_Work task_
Word for word, restate every line of the listing that follows.

_Collected data_
[Start of Attachment]

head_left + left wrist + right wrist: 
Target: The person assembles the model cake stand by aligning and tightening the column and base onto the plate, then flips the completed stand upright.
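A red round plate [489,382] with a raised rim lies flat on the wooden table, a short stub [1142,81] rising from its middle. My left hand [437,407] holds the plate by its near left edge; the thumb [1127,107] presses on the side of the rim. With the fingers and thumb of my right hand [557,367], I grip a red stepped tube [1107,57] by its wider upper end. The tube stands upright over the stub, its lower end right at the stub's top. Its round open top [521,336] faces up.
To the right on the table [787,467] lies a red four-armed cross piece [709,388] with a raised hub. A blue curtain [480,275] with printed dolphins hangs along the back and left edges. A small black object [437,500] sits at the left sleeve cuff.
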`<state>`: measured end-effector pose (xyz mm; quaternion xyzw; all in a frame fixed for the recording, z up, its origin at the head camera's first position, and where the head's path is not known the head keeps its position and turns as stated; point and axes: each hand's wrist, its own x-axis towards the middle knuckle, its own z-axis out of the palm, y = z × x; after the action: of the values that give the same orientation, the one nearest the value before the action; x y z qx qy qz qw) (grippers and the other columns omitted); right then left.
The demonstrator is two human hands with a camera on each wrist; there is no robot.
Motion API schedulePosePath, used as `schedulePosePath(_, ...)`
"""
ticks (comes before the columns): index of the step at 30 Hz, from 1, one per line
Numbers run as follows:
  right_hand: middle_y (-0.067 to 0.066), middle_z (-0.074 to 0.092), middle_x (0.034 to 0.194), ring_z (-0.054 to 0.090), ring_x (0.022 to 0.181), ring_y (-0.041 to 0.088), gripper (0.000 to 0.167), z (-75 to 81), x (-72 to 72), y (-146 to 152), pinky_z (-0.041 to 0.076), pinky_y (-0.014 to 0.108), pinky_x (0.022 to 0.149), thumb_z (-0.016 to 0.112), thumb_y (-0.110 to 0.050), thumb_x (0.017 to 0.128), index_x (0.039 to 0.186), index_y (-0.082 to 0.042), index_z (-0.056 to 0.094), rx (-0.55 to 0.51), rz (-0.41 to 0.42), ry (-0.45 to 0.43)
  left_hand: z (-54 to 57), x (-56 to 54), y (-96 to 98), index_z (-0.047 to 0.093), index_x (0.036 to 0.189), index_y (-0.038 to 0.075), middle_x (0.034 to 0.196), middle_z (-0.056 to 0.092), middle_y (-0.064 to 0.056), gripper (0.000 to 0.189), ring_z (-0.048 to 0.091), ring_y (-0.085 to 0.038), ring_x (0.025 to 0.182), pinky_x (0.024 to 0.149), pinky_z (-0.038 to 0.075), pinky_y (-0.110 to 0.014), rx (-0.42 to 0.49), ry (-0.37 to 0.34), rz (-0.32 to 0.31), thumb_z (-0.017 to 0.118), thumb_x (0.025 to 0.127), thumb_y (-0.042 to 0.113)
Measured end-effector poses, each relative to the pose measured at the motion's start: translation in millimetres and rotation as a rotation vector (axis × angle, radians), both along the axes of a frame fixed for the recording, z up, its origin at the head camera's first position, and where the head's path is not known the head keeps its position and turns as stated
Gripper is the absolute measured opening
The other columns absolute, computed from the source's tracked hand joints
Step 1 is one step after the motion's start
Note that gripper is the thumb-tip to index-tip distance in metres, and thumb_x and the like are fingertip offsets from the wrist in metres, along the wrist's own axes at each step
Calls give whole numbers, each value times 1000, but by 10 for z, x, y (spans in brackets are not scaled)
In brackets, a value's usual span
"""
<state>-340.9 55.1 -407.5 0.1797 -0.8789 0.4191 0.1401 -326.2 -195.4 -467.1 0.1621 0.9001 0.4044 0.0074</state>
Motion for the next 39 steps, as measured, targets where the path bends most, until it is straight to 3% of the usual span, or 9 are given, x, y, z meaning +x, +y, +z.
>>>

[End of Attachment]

_Answer box_
head_left + left wrist + right wrist: 
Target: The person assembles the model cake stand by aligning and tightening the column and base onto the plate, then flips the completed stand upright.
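A red round plate [489,382] with a raised rim lies flat on the wooden table, a short stub [1142,81] rising from its middle. My left hand [437,407] holds the plate by its near left edge; the thumb [1127,107] presses on the side of the rim. With the fingers and thumb of my right hand [557,367], I grip a red stepped tube [1107,57] by its wider upper end. The tube stands upright over the stub, its lower end right at the stub's top. Its round open top [521,336] faces up.
To the right on the table [787,467] lies a red four-armed cross piece [709,388] with a raised hub. A blue curtain [480,275] with printed dolphins hangs along the back and left edges. A small black object [437,500] sits at the left sleeve cuff.
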`<state>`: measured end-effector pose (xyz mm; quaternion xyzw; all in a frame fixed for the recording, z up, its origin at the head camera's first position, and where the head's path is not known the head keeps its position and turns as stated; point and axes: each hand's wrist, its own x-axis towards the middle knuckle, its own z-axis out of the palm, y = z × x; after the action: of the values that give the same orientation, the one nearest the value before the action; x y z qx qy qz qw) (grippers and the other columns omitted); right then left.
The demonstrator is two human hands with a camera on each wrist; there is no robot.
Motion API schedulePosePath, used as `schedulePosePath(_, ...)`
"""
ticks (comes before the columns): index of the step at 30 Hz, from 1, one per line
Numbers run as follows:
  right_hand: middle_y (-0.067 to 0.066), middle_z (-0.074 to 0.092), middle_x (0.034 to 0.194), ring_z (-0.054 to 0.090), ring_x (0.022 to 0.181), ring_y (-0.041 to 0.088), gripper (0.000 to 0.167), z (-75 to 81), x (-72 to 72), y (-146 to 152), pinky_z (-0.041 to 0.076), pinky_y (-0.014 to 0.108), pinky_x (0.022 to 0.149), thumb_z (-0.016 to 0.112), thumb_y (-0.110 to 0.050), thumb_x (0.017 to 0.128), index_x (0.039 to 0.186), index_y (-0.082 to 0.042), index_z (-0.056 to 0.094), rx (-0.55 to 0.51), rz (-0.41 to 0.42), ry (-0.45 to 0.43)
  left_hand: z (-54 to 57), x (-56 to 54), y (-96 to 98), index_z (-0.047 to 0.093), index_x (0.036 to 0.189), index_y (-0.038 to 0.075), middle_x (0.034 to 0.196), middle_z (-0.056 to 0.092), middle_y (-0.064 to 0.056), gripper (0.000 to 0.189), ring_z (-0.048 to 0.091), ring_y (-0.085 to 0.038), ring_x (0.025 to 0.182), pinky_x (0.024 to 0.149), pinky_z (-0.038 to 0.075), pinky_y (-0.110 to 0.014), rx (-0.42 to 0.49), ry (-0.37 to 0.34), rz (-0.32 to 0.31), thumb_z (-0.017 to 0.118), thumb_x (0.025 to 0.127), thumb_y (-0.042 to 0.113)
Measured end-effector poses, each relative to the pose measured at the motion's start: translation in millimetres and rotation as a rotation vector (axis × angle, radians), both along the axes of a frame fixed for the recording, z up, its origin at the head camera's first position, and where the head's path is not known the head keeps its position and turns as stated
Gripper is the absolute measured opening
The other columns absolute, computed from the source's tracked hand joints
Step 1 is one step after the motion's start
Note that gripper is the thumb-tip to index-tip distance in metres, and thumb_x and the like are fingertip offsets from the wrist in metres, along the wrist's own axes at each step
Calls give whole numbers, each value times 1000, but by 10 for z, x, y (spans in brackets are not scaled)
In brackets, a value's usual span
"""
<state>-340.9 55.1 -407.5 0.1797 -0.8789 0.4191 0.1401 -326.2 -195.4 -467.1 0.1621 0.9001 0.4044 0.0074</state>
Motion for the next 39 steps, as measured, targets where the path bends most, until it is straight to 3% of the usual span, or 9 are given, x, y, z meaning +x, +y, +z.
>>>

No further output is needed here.